> **Assigned task**
Every line below from the one containing "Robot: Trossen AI" to the final line must be reproduced exactly, and no other line may appear in the answer.

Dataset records
+--
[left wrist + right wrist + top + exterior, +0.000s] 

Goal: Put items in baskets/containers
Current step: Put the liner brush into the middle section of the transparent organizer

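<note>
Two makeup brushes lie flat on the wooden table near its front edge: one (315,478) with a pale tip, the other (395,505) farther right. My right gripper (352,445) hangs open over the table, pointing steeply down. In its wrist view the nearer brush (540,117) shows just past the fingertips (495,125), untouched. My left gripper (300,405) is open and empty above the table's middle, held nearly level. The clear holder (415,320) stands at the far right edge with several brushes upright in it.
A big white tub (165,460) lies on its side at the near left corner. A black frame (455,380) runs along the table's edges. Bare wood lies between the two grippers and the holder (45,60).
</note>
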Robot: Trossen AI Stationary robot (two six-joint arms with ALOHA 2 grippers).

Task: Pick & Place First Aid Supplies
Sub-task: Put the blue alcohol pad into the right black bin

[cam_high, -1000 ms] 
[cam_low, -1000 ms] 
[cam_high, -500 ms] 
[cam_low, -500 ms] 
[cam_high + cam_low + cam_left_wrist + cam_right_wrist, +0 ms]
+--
> **Answer section**
Robot: Trossen AI Stationary robot (two six-joint arms with ALOHA 2 grippers).

Task: Pick & Place First Aid Supplies
Sub-task: Put the blue alcohol pad into the right black bin

[cam_high, -1000 ms] 
[cam_low, -1000 ms] 
[cam_high, -500 ms] 
[cam_low, -500 ms] 
[cam_high + cam_low + cam_left_wrist + cam_right_wrist, +0 ms]

Nothing remains to add to the output.